WHAT THIS TASK INVOLVES: From the first line to the last, give the listing again exactly.

========

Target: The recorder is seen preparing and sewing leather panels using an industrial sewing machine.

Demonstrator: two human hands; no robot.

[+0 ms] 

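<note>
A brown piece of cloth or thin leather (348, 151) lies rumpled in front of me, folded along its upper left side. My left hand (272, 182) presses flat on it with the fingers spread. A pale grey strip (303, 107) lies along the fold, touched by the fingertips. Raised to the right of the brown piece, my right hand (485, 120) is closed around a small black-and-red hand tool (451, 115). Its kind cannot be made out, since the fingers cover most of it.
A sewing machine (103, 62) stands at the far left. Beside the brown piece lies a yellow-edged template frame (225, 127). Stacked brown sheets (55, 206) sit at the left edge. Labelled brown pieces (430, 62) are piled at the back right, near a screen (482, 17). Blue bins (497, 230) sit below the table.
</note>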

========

OUTPUT:
Target: The recorder is seen preparing and sewing leather panels using an industrial sewing machine.

Demonstrator: two human hands; no robot.

[+0 ms] 

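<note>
A brown piece of cloth or thin leather (348, 151) lies rumpled in front of me, folded along its upper left side. My left hand (272, 182) presses flat on it with the fingers spread. A pale grey strip (303, 107) lies along the fold, touched by the fingertips. Raised to the right of the brown piece, my right hand (485, 120) is closed around a small black-and-red hand tool (451, 115). Its kind cannot be made out, since the fingers cover most of it.
A sewing machine (103, 62) stands at the far left. Beside the brown piece lies a yellow-edged template frame (225, 127). Stacked brown sheets (55, 206) sit at the left edge. Labelled brown pieces (430, 62) are piled at the back right, near a screen (482, 17). Blue bins (497, 230) sit below the table.
</note>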

No additional lines are needed for this answer.